### [The data]
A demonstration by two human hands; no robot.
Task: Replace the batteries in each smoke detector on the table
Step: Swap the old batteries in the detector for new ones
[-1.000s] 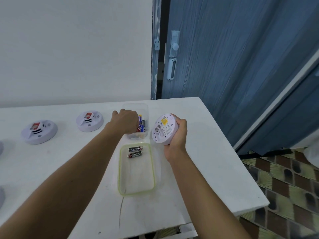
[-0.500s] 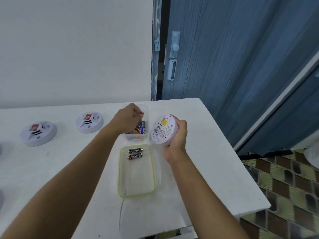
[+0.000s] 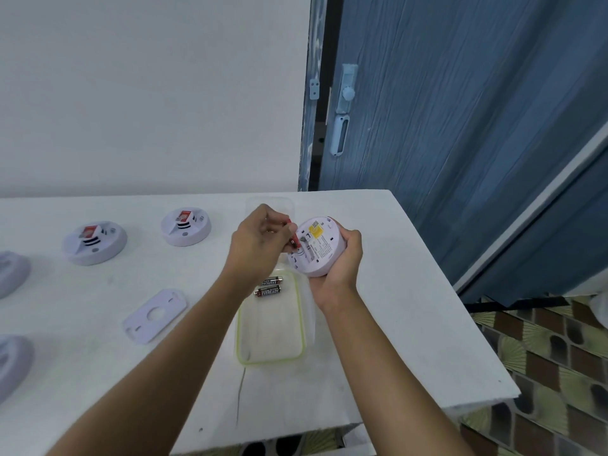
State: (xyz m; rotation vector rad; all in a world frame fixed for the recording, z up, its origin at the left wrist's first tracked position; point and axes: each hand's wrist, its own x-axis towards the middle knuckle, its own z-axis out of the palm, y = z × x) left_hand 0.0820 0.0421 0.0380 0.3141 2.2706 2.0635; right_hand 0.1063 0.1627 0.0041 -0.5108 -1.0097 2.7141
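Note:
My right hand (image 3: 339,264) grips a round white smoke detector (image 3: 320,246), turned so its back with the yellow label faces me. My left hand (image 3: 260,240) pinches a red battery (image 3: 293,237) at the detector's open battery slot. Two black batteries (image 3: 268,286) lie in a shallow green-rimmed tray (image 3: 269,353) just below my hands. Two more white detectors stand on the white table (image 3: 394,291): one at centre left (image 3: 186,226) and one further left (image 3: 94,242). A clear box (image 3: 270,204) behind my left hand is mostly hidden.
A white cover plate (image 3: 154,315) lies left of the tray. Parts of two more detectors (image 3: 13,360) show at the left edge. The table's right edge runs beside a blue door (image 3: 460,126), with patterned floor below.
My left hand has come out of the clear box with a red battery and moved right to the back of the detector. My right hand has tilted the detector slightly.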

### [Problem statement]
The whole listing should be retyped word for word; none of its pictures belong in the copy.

### [Response area]
A demonstration by two human hands; no robot.
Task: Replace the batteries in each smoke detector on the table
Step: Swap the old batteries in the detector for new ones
[-1.000s] 
[-0.500s] 
[+0.000s] 
State: (xyz m; rotation vector rad; all in a world frame fixed for the recording, z up, its origin at the left wrist's first tracked position; point and axes: each hand's wrist, its own x-axis towards the middle knuckle, its own z-axis out of the palm, y = z × x) left_hand 0.0820 0.0421 0.0380 0.3141 2.2706 2.0635; right_hand 0.1063 0.1627 0.0041 -0.5108 -1.0097 2.7141
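Note:
My right hand (image 3: 339,264) grips a round white smoke detector (image 3: 320,246), turned so its back with the yellow label faces me. My left hand (image 3: 260,240) pinches a red battery (image 3: 293,237) at the detector's open battery slot. Two black batteries (image 3: 268,286) lie in a shallow green-rimmed tray (image 3: 269,353) just below my hands. Two more white detectors stand on the white table (image 3: 394,291): one at centre left (image 3: 186,226) and one further left (image 3: 94,242). A clear box (image 3: 270,204) behind my left hand is mostly hidden.
A white cover plate (image 3: 154,315) lies left of the tray. Parts of two more detectors (image 3: 13,360) show at the left edge. The table's right edge runs beside a blue door (image 3: 460,126), with patterned floor below.
My left hand has come out of the clear box with a red battery and moved right to the back of the detector. My right hand has tilted the detector slightly.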

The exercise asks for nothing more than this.